Please see my other blog for Oracle EBusiness Suite Posts - EBMentors

Search This Blog

Note: All the posts are based on practical approach avoiding lengthy theory. All have been tested on some development servers. Please don’t test any post on production servers until you are sure.

Thursday, August 10, 2017

Working with Talend for Big Data (TOSBD)


Introduction                                                                               

Talend (eclipse based) provides unified development and management tools to integrate and process all of your data with an easy to use, visual designer.
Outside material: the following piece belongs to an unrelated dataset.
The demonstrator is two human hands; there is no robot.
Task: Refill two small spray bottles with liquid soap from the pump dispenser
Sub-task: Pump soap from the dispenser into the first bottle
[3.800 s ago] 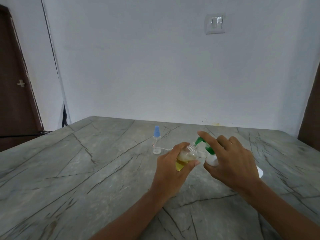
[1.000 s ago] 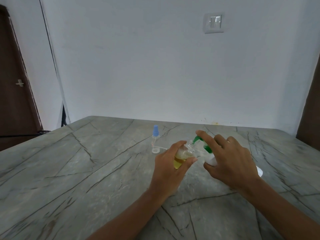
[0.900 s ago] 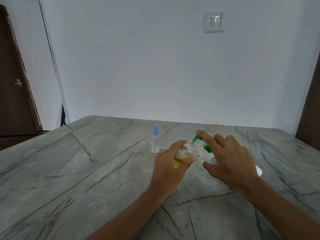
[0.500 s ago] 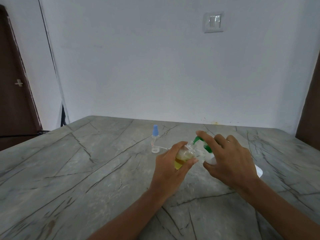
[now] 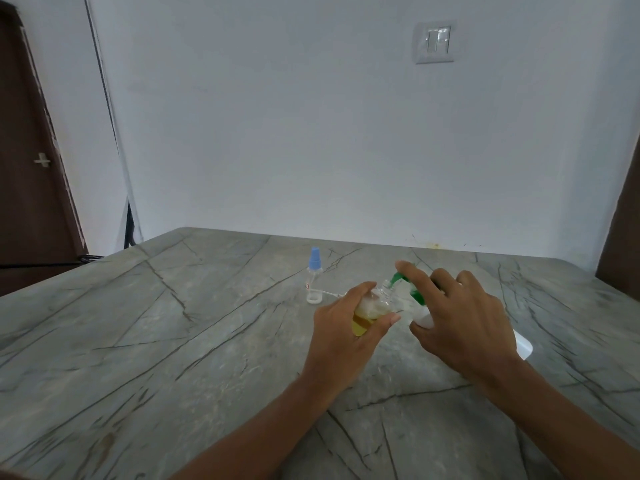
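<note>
Here the left hand grips the tilted spray bottle; the right hand clasps the pump dispenser, forefinger on top. Best play: bottle mouth right under the green nozzle, slow presses.

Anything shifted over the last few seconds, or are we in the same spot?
Nothing visibly changed. The left hand still holds the open spray bottle at the green nozzle, the right hand still holds the pump dispenser, and the blue-capped bottle stands untouched behind.

Grey veined table, white wall switch, dark door at left
</note>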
It helps companies become data driven by making data more accessible, improving its quality and quickly moving it where it’s needed for real-time decision making.
Talend for Big Data is built on top of Talend's data integration solution that enables users to access, transform, move and synchronize big data by leveraging the Apache Hadoop Big Data Platform and makes the Hadoop platform ever so easy to use.
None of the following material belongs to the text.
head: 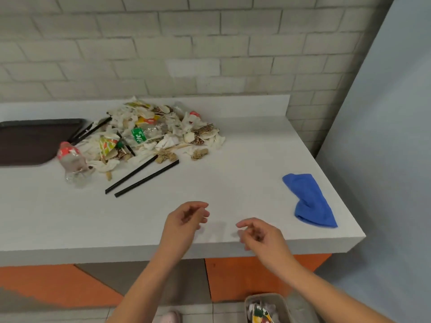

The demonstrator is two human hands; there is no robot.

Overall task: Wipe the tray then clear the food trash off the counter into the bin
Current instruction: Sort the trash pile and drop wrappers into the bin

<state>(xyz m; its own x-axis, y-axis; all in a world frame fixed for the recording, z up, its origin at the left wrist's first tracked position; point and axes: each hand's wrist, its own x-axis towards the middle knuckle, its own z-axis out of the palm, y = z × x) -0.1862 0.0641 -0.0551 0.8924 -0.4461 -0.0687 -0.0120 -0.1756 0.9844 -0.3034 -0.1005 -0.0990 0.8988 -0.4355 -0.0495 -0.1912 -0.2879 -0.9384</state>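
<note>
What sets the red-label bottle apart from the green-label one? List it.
The red-label bottle lies at the pile's left edge beside the tray, mostly exposed; the green-label bottle sits in the middle, hemmed in by napkins. The red-label one holds some brownish liquid; the green-label one looks empty. Both are clear plastic, crumpled and on their sides.

Matt white counter (233, 159), soft blue cloth (310, 201), crumpled paper trash (172, 127), clear plastic bottle (72, 162).
</note>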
TOS Big Data Functional Architecture                                     

The following chart illustrates the main architectural functional blocks.



Using TOS, you design and launch Big Data Jobs that leverage a Hadoop cluster (independent of the Talend system) to handle large data sets. Once launched, these Jobs are sent to, deployed on and executed on this Hadoop cluster. The Oozie workflow scheduler system is integrated within the Studio through which you can deploy, schedule, and execute Big Data Jobs on a Hadoop cluster and monitor the execution status and results of these Jobs.


Requirements for TOS Big Data                                               

Memory: 4GB recommended, Memory usage heavily depends on the size and nature of your Talend projects.
Disk Space: 3-4GB
OS: MS Windows 64bit, Linux Ubunto recommended, Apple OS X also supported
Software: Oracle Java 8 JRE, properly installed and configured Hadoop cluster

Access: Host names of the nodes of the Hadoop cluster, mapping entries for the services of Hadoop cluster in the hosts file, Hadoop edge node must be set. You can use the below steps for it.

a) Download and install JDK 8 from below location

http://www.oracle.com/technetwork/java/javase/downloads/jdk8-downloads-2133151.html

b) Download and extract Apache Hadoop eg; hadoop-2.7.3.tar.gz, edit core-site.xml and yarn-site.xml and set all related configuration. You can check the below post for details.

Setting up Hadoop Edge/Gateway Node (Hadoop Client)

c) Download and extract winutils required for hadoop edge node from below location

https://github.com/steveloughran/winutils

After extracting go to "hadoop-2.7.1\bin" folder , copy all files and paste in %HADOOP_HOME%\bin

Enviroment Variable: In Windows System Properties set the related environment variables.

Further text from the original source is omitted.